Bulk Alert Protection¶
Enabled by default in the system.
When the number of alerts generated by a single detection exceeds a preset threshold, the system automatically switches to a status summary strategy: instead of processing each alert object individually, it generates a small number of summary alerts based on event status and pushes them.
This ensures the timeliness of notifications while significantly reducing alert noise and avoiding timeout risks caused by processing too many alerts.
When this switch is on, subsequent Event Details generated by monitors after detecting anomalies will not display historical records and related events.
Data Gap¶
Processing strategy when the detection metric query result is empty within the detection range:
| Option | Description |
|---|---|
| Do not trigger event (default) | Links to the time range of the detection range. Determines whether to generate an event based on the query results of the detection metric in the last several minutes. Suitable for scenarios where data gaps are allowed. |
| Treat query result as 0 | Links to the time range of the detection range.
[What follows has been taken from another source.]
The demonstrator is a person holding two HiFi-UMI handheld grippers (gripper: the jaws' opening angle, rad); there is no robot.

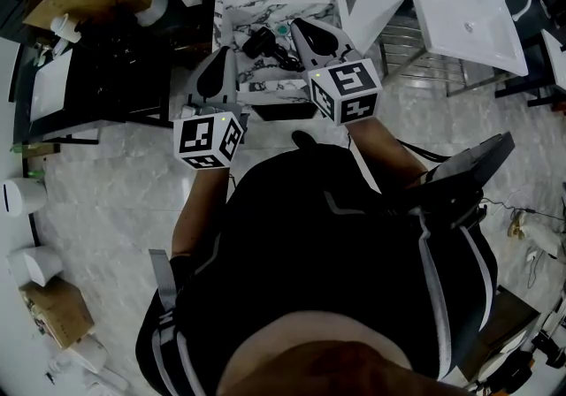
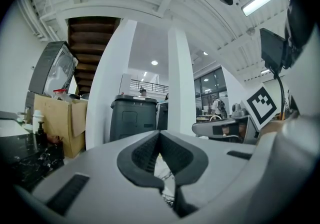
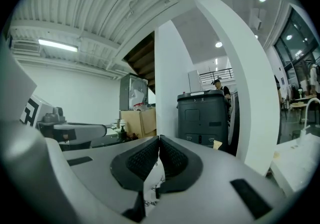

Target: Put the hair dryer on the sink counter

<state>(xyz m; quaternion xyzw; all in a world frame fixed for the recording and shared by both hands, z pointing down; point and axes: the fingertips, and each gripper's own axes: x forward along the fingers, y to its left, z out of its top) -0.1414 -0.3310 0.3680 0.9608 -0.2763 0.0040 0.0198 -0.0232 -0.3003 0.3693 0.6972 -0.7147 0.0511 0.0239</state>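
Held left gripper [image 2: 159, 138] and right gripper [image 3: 158, 140] just short of the worktop [image 1: 233, 5], fingers together and empty, with the dryer [image 1: 263, 42] already laid on it.

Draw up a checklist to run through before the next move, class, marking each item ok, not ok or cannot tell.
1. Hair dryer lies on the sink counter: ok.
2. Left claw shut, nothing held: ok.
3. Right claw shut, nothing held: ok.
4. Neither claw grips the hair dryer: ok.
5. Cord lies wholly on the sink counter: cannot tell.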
Treats the query result of the detection metric in the last several minutes as 0, and re-compares it with the thresholds configured in the Trigger Conditions above to determine whether to trigger an anomaly event. |
| Custom fill and trigger event | Supports custom filling of detection range values and triggers the following event types respectively: Data Gap Event, Critical Event, Important Event, Warning Event, and Recovery Event. ❗️When choosing this strategy, it is recommended that the configured custom data gap time be ≥ the time interval of the detection range; if the configured time ≤ the detection range time interval, situations where both data gap and anomaly conditions are met may occur. In such cases, the data gap processing result will be applied first. |
When Trigger Conditions, Data Gap, and Information Generation are configured simultaneously, the triggering priority is judged as follows: Data Gap > Trigger Conditions > Information Event Generation.
That is: first judge whether there is a data gap, then judge whether the threshold is triggered, and finally judge whether to generate an information event.
Information Generation¶
After enabling this option, the system writes all detection results that do not match the above trigger conditions as "Information" events.
Suitable for scenarios where recording normal status changes or low-priority information is needed.
Subsequent Configuration¶
After completing the above detection configuration, please continue to configure:
-
Event Notification: Define event title, content, notification members, data gap handling, and associated incidents;
-
Alert Configuration: Select alert strategies, set notification targets, and mute periods;
-
Association: Associate dashboards for quick jump to view data;
-
Permissions: Set operation permissions to control who can edit/delete this monitor.